Like I said, different world. I remember when we sang "Up, Awake! Ye Defenders of Zion" right after the "Star-Spangled Banner" before starting the school day. (I went to school in Utah, in the early 1970s, and apparently several Supreme Court decisions before Madalyn Murray O'Hair--or at least before word of her hit the local school board.) I remember when gas was 78 cents a gallon during the Iran oil embargo, but it didn't matter because you couldn't find a gas station that had any. Not that I expected to live long enough to learn how to drive because the Russians (remember them?) were going to push the button and start the nuclear war that would destroy life on Earth. I remember "On the Beach" and "The Day After" and wondering why anyone would want to survive a nuclear war in the first place. (Yes, I was a fatalistic little kid. It was kind of hard not to be.)

I remember when Jimmy Carter was President and for a few shining years there, everything looked hopeful. We were going to have electric cars and we'd stop relying on oil from the Middle East. We'd all pass the Presidential Physical Fitness Test and devote our lives to community service and everything would be just grand. Then Reagan got elected and AIDS swept the planet (coincidence? Probably) and the Space Shuttle, that great symbol of American know-how, blew up because it got too cold out. And inevitably the jokes started: "What does NASA stand for?" "Need Another Seven Astronauts." Oh yes, the witty repartee never stopped.

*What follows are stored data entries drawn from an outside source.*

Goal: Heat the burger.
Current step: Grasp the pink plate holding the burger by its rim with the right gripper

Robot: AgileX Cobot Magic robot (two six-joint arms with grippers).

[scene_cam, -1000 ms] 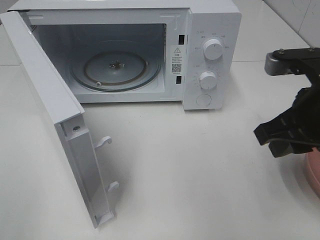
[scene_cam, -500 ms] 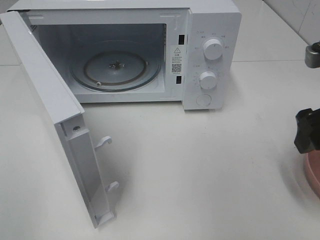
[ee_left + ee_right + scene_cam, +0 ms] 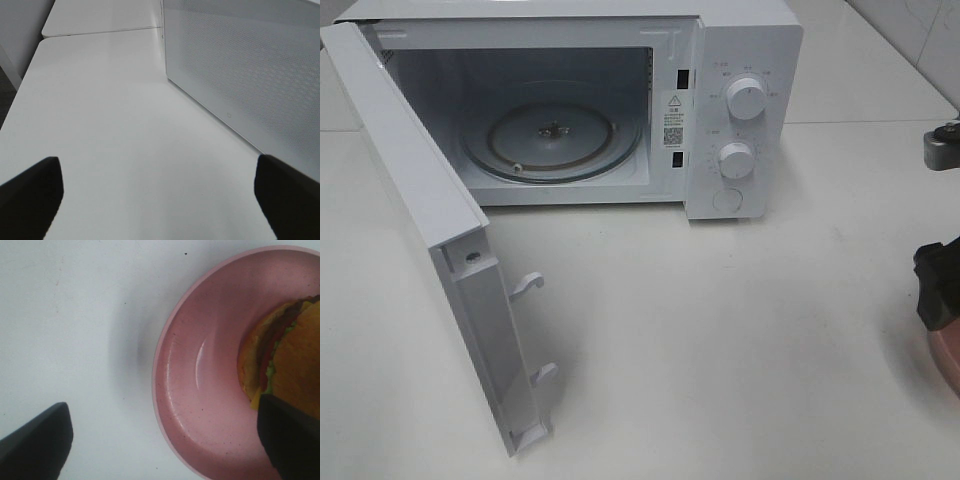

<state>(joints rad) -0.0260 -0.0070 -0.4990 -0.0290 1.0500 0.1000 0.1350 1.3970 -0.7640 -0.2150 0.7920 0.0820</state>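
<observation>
Right jaws hang spread wide over the pink plate (image 3: 200, 390), left jaws gaping too, so best to centre on the burger (image 3: 292, 355) and squeeze its bun gently.

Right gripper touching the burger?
Cannot tell. In the right wrist view the right gripper stands open and one finger overlaps the burger, but that view does not show whether it presses the bun or hangs above it.

The microwave (image 3: 765, 60) bears a warning-triangle sticker (image 3: 674, 118) with a QR code; its print is illegible.
</observation>
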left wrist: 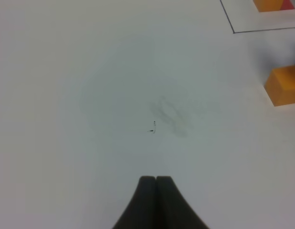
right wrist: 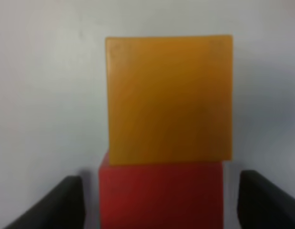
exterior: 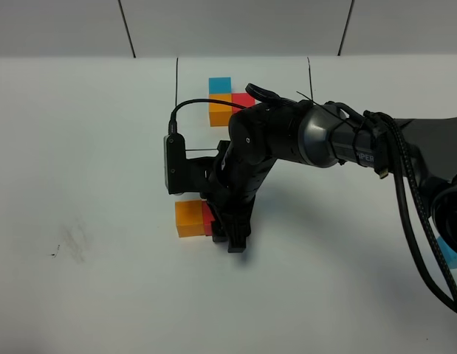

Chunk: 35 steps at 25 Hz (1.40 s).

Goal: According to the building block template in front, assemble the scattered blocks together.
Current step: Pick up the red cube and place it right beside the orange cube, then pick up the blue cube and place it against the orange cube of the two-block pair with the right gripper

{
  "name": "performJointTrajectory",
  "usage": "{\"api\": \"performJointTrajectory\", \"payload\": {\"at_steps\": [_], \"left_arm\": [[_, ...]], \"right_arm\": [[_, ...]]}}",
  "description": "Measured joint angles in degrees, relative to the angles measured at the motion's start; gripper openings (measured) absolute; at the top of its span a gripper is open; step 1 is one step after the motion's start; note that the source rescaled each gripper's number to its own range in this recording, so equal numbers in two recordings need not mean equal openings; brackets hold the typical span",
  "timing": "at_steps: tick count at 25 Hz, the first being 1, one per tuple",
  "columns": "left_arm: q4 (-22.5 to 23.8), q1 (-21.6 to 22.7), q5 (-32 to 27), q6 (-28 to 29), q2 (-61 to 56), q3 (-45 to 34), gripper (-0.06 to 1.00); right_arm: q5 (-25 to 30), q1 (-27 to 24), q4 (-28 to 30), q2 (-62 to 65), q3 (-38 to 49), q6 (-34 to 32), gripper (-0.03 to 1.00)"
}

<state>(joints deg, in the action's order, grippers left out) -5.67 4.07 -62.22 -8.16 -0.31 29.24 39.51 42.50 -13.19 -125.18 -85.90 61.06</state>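
— Exterior high view: the right gripper (exterior: 232, 237) is lowered to the white table (exterior: 102, 147) left of the middle, close beside the orange block (exterior: 189, 219).
— And the red block (exterior: 207, 217)?
— Mostly hidden under the arm there. Only a sliver is shown, touching the orange block's side.
— The right wrist view is called up: the red block (right wrist: 161, 195) is framed between the two fingers (right wrist: 66, 202), and the orange block (right wrist: 169, 98) is set flush against the side away from the gripper.
— Is it gripped?
— No. A gap of table is seen on each side of the red block, so the jaws are spread and nothing is clasped.
— The third one?
— The light blue block (exterior: 451, 257) is spotted at the right edge of the high view, well apart from the pair and partly covered by cabling (exterior: 416, 214).
— The building block template (exterior: 222, 107) is laid at the far side of the table: light blue, orange and red cubes touching in an L, with black frame lines (exterior: 176, 81) drawn on either side.
— And the left gripper (left wrist: 156, 179)?
— Pressed closed on nothing, fingertips touching, with a faint smudge (left wrist: 168, 114) on the table ahead of it. The orange block (left wrist: 284, 85) is caught at the edge of that view.
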Motion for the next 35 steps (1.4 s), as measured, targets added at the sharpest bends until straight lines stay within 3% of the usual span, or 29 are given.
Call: {"api": "performJointTrajectory", "payload": {"at_steps": [8,19,26,35], "left_arm": [[0.0,0.0,0.0,0.0,0.0,0.0,0.00],[0.0,0.0,0.0,0.0,0.0,0.0,0.00],[0.0,0.0,0.0,0.0,0.0,0.0,0.00],[0.0,0.0,0.0,0.0,0.0,0.0,0.00]], "right_arm": [[0.2,0.0,6.2,0.1,0.0,-7.7,0.69],[3.6,-0.1,12.7,6.7,0.1,-12.8,0.69],[8.2,-1.8,19.9,11.9,0.1,-20.7,0.69],[17.8,-8.5,21.0,17.0,1.1,-28.5,0.69]]}}
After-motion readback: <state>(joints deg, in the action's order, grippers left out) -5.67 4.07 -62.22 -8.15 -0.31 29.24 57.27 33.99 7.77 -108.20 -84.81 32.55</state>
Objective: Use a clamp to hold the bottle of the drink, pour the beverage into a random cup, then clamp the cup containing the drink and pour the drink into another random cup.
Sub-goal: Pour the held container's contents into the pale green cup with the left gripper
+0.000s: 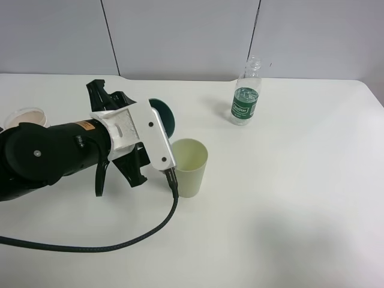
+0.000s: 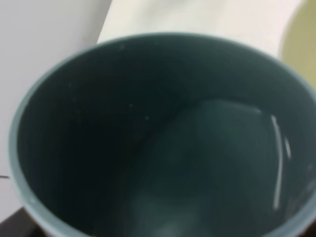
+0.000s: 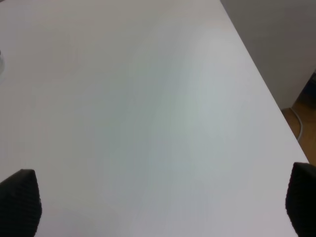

On the other hand, I remember when there were no play dates and nobody had ever heard of day care. Kids ran around the neighborhood on bikes after school and hung around in each other's yards, and nobody panicked and called the local police department's gang control unit. I remember when there were no cell phones and no Internet, and you had to ask your parents' permission to use the phone because telephone calls were expensive. If you wanted to know something about something, you had to go look it up at the library because there was no such thing as "googling." I remember when you'd be walking to school, and somebody's mother would be driving by and she'd stop to pick you up and give you a ride the rest of the way, and it never occurred to you for one second that this might be an abduction about to happen. There was no "stranger danger" because there weren't any strangers. Everybody knew everybody, except that sinister old dude who lived across the street, and everybody still knew he was the sinister old dude across the street, so you still knew him even if you didn't know him. And after he died it turned out he was a millionaire several times over who'd left all his money to the library or the hospital or something. People were just weird like that.

I remember when the school day ended at three and the parents came home by five. I remember when we spent weekends at Snowbird because ski lift passes only cost $15 each (scary to think of now, isn't it?) I remember when you could get on an airplane and not only avoid being groped by the TSA (because there was no TSA), but you didn't even have to walk through a metal detector. There was no such thing as "skyjacking", the Twin Towers were still standing and Osama Bin Laden was just another reactionary fighting some pointless war in Afghanistan against the Russians, who used to be the bad guys. Oh, and we were financing him then, too. Your enemy's enemy is your friend.

And on that note, it looks like I've come full circle. So I'll just say this. I remember when I didn't have a blog, and I just blathered this stuff to myself in the shower. Heaven forfend we ever return to those days. Cheers, all.

2 comments:

Cele said...

Oh mi gosh I wish I could say I wrote this blog... because it was great and I have no idea what I am going to do with this topic. I'm still working on the last one.

Jen said...

Thanks!
Joan agreed with me about having a blog vs. blathering in the shower - apparently I had a tendency to use up all the hot water.